Nuevo microrrelato de Víctor Fernández Correas. Si suena la campana, váyanse, una advertencia con sonido de amenaza en un pueblo donde la sensación de abandono asustaba a la luz del día.
“Entre aquellas casas, la iglesia, que remataba una torre. Y en su campanario, una campana. También entre aquellas casas había otra habitable. La que escogió una pareja —chica y chico. Jóvenes, disolutos—”
Por Víctor Fernández Correas
(autor de La Tribu maldita y La conspiración de Yuste)
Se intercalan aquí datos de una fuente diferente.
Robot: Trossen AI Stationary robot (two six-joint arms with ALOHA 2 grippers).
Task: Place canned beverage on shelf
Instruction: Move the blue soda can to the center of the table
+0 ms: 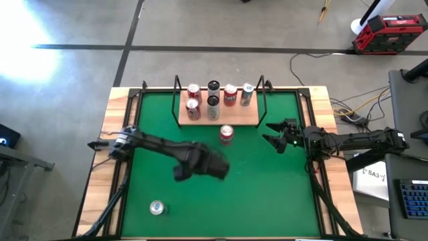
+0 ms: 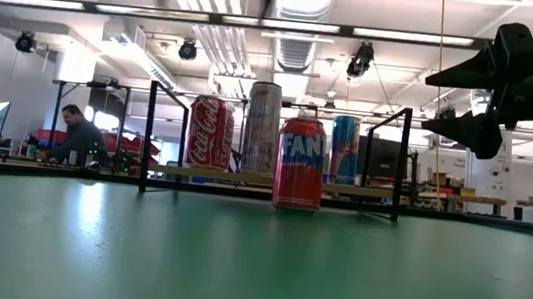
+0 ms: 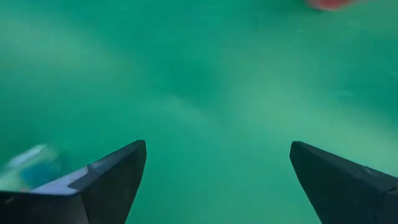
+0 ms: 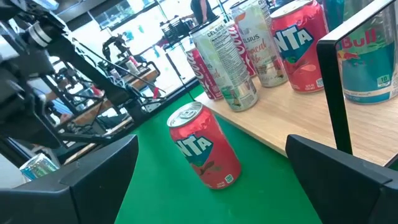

Era aquel un pueblo desangelado de calles estrechas, mal iluminadas y frías. Si la sensación de abandono asustaba a la luz del día, de noche la soledad mataría con tal de disfrutar de un poco de calor a su lado. Dos habitantes, y mal avenidos. Viejos, cansados ya de soportarse tras una vida de odio mutuo y rencores. Cinco casas en pie, todas ellas en torno a la plaza del pueblo, y restos de otras que lo fueron más alejadas de dicho emplazamiento. Entre aquellas casas, la iglesia, que remataba una torre. Y en su campanario, una campana. También entre aquellas casas había otra habitable —junto a las ocupadas por los ancianos—. La que escogió una pareja —chica y chico. Jóvenes, disolutos— para pasar la noche tras franquearle el paso uno de los ancianos. Parco en palabras, sólo abrió la boca para lanzar una advertencia a la pareja:
—Si suena la campana, váyanse.
Cenó la pareja con la advertencia del anciano encima de la mesa. Antes de acostarse, el chico echó un último vistazo a través de la ventana. La misma soledad, la misma sensación de frío. Se levantó un arisco viento que gritaba su fuerza. El aspecto exterior y el plan, con ella esperándole en la única cama que había en la casa, eran suficientes como para estar tardando en acompañarla. Apenas se abrazaron bajo la pesada manta, comenzó a tañer la campana.
—Joder —musitó ella, estremecida.
No tañía. Lloraba. Entre campanada y campanada, aullaba el viento. Uno de sus golpes abrió la puerta. Lo oyeron, y la pareja también escuchó unos pasos acercándose a la habitación. El haz de luz de la linterna del teléfono móvil del chico rescató de la oscuridad los rasgos duros y serios de la cara del otro anciano del pueblo. Con las manos a la espalda, éste se acercó a la cama.
—¿Acaso no les avisó el otro que se fueran si oían la campana?
Que seguía llorando tañido a tañido.